そうやって彼は救われるはずだったのに!!
本当に、なんてことをしてしまったのだろう。
ヒロインの立場を奪うだけならともかく、なぜ黙って逃げ出したのか。あの日、村に戻ったところまではよくても、なぜずっとお菓子の家に行かなかったのか。
彼は、今でも待っているかもしれない。もう無理だと薄々勘づきながらも「いつか」と「もしかしたら」に期待して、私の椅子も捨てずに、毎日私のコップを磨いて、私のお気に入りの場所でぼんやり座り込んで淡く息を吐きながら、ずっと私の帰りを待っているのかもしれない。
いつの間にか、私は歩き出していた。
あの日、怪我をした左足を軽く引きずりながら。
森の奥深く、お菓子の家が、ガトーの家がある方へと。
どうしようもなく胸が詰まって、申し訳なくて申し訳なくて泣きそうだった。

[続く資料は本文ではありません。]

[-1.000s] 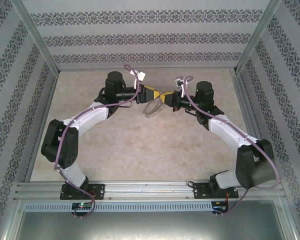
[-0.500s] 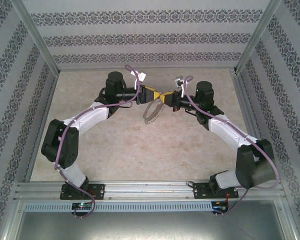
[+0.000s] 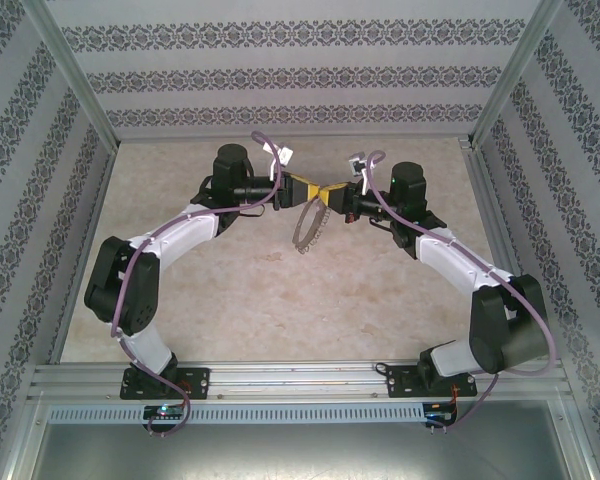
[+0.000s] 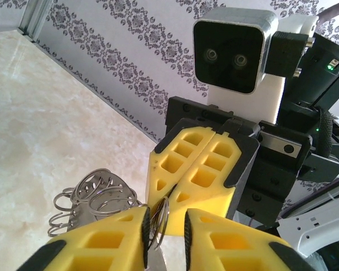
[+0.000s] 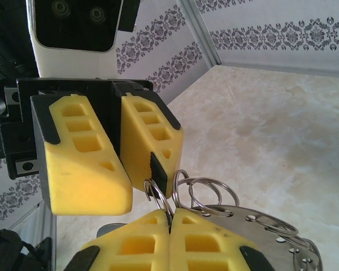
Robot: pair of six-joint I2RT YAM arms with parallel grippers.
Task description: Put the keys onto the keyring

いや、もう泣いていた。
ガトーに向き合う「恐怖」はまだ胸にあったけれど、そんなものどうでもよくなるぐらいに申し訳なかった。生きているのが苦しいぐらいに。
ただひたすらに今の私にできる精一杯のスピードでどうにか歩いて歩いて歩いて、あともう少しで太陽と地面の濃厚な口づけが終わりそうな頃に、やっと私はお菓子の家の近くにやってきた。

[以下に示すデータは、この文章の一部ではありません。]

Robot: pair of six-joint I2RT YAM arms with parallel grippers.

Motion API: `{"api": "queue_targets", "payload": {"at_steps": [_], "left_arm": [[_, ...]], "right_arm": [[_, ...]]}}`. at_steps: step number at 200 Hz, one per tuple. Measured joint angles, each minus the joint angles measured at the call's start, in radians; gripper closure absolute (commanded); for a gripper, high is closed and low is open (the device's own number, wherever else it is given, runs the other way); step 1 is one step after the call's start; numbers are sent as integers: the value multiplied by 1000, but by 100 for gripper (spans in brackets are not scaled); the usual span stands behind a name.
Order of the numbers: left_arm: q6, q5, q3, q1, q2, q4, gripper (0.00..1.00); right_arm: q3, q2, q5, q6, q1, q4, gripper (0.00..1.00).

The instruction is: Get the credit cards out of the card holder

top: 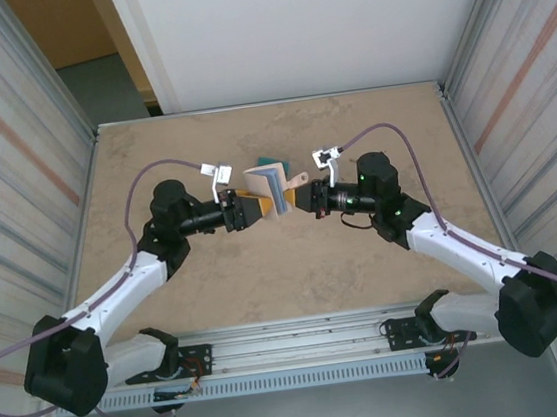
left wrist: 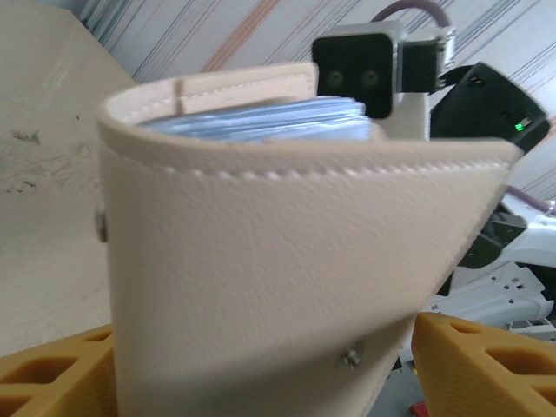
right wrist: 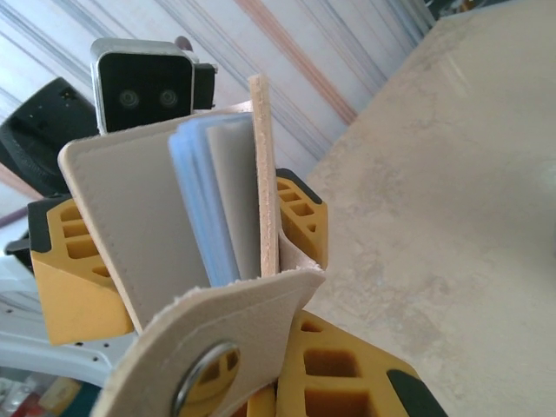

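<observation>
The tan card holder (top: 264,185) hangs open above the table's middle, between both grippers. Its stitched outer face (left wrist: 261,261) sits close to the left wrist camera, and pale blue leaves (left wrist: 261,117) show at its top edge. I cannot tell whether these are credit cards or lining. My left gripper (left wrist: 261,382) is open, its yellow fingers (left wrist: 486,365) wide apart on either side of the holder. My right gripper (right wrist: 287,382) is shut on the holder's tan tab with the metal snap (right wrist: 208,365). A teal credit card (top: 269,159) lies on the table just behind the holder.
The beige table (top: 285,268) is walled by corrugated panels (top: 10,148) on the left and right. Grey cables loop from both arms. The left wrist camera block (right wrist: 143,82) and the right wrist camera block (left wrist: 356,74) face each other across the holder.
</observation>
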Motion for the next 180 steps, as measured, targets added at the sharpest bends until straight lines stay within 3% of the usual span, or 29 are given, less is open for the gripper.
{"api": "queue_targets", "payload": {"at_steps": [21,41,136,180], "left_arm": [[-10,1,1,0,21,9,16],[-27,2,2,0,46,32,1],[-42,-10,23,-27,86,39,5],[31,-99,39,-63,93,-52,10]], "right_arm": [[21,-18,53,-27,11,-72,100],[27,-21,90,-37,11,-115,100],[74,-4,209,-51,50,-243,100],[115,5,294,-52,101,-315,100]]}}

情けなく息をゼイゼイと切らして、すがりつくようにクッキーの扉をノックする。この時間だったら、ガトーは確実に家にいるはずだ。
…でも、お菓子の家の扉は開かない。
いくら声を上げても、扉をたたいても、扉はクッキーの甘い匂いを漂わせるばかりでうんともすんとも言わない。

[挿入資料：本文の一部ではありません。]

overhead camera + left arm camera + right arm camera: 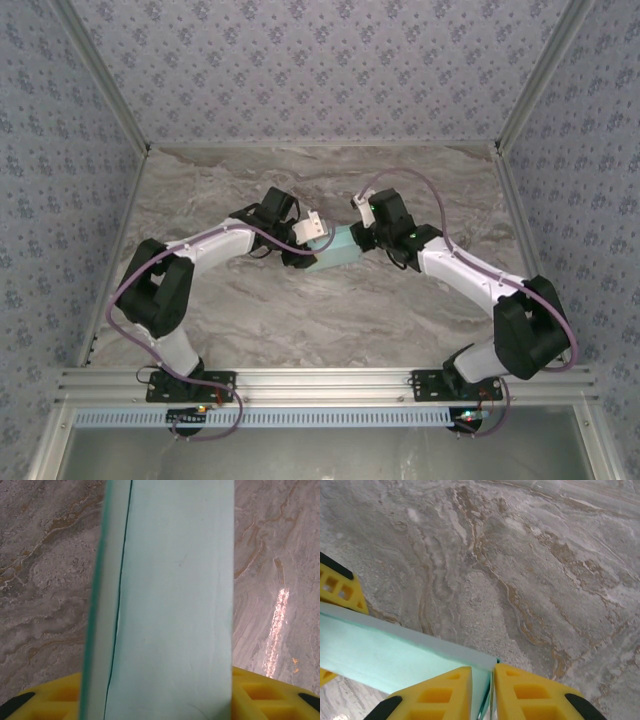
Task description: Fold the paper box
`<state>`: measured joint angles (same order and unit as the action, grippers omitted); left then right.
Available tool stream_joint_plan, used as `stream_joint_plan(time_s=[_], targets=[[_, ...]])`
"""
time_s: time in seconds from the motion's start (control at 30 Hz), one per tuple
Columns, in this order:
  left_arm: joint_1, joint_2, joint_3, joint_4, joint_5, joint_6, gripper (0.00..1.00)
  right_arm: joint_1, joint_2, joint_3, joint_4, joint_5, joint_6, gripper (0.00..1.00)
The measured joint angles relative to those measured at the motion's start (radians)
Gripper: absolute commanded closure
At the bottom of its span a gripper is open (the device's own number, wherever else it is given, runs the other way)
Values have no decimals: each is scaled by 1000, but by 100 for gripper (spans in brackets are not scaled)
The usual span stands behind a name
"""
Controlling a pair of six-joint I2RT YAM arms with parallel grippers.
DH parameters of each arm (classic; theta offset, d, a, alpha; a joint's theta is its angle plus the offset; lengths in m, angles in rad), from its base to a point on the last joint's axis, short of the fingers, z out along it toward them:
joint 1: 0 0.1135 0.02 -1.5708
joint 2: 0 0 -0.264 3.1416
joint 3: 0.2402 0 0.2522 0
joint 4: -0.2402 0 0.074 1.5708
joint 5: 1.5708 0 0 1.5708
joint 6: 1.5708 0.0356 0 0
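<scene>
We brace the pale light-blue card paper box [337, 247] over the marbled table [545, 555], left gripper [312, 250] and right gripper [492, 692] jaws each pinching an end, presumably to steady folding.

Top view: high above and behind the arm bases [190, 385], looking down and forward over the whole table [300, 320]; left wrist view: very close, facing down along the paper box [175, 605] onto marble; right wrist view: close, tilted down across the table; all three share the box.
</scene>
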<state>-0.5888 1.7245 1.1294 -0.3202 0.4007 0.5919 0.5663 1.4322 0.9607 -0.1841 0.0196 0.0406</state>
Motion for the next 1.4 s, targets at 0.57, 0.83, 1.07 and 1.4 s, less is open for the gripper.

ついに、地面に太陽がお別れを告げて世界が暗闇に満たされた。でも、それでも…扉は開かない。
室内に明かりはついていないから、もしかしたら本当にいないのかもしれない。でも、こんな時間にガトーがいないなんてこと、これまであっただろうか…。
それからしばらく待ってみても、やはりガトーは戻ってこない。やがて、私はトボトボともと来た道を歩きはじめる。
でも、やはり私は諦めきれていないようで、私の足はもと来た道から徐々に右側にそれていく。
こっちに向かえば、私のお気に入りだった場所がある。夜に行くような場所ではないが、もしかしたら、もしかしたら本当にそこにいるかもしれない。ガトーは外に出ることがあまり得意ではなかったが、そこには時々付き合ってくれた。
柔らかく生えた草の上に二人で寝転がって、ただ青い空を見つめるのだ。そして、気が向いたらとりとめもないことをだらだらと話す。喉が渇いたら、近くの綺麗な湖に水を汲みに行って、二人でじゃれあうように水をかけあって…。
あそこには、ガトーとの暮らしで一番キラキラした思い出が詰まっている。本当に、夢みたいに優しくて甘い記憶が___
「…どこに行くの?__帰り道は、こっちだよ」
森の中で静かに響いた声に、私は足を止めた。